### [TASK GOAL]
Give back the data exactly, with no images.
GIVEN MATERIAL Start Marker
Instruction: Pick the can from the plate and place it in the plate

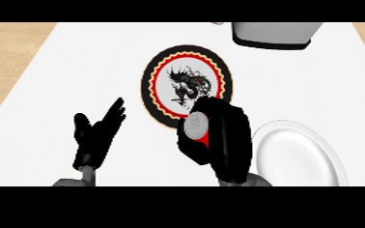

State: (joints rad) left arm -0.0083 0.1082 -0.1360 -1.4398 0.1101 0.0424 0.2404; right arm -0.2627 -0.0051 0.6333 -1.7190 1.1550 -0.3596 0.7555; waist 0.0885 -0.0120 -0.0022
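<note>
1. Fingers of my right hand (222,142) are curled round the can (195,125), whose grey top and red side show at their left.
2. Can and hand sit over the near rim of the black plate with the dragon picture (187,84), which lies mid-counter.
3. White plate (296,152) lies just right of my right hand, near the counter's (92,63) right front corner; my hand covers its left rim.
4. My left hand (96,135) rests at the front left, fingers straight and spread, holding nothing.
5. Grey container (274,33) stands at the far edge, toward the right.
</note>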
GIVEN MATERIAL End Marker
### [ANSWER]
Instruction: Pick the can from the plate and place it in the plate


State: (joints rad) left arm -0.0083 0.1082 -0.1360 -1.4398 0.1101 0.0424 0.2404; right arm -0.2627 -0.0051 0.6333 -1.7190 1.1550 -0.3596 0.7555; waist 0.0885 -0.0120 -0.0022
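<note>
1. Fingers of my right hand (222,142) are curled round the can (195,125), whose grey top and red side show at their left.
2. Can and hand sit over the near rim of the black plate with the dragon picture (187,84), which lies mid-counter.
3. White plate (296,152) lies just right of my right hand, near the counter's (92,63) right front corner; my hand covers its left rim.
4. My left hand (96,135) rests at the front left, fingers straight and spread, holding nothing.
5. Grey container (274,33) stands at the far edge, toward the right.
</note>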

Above is the complete output.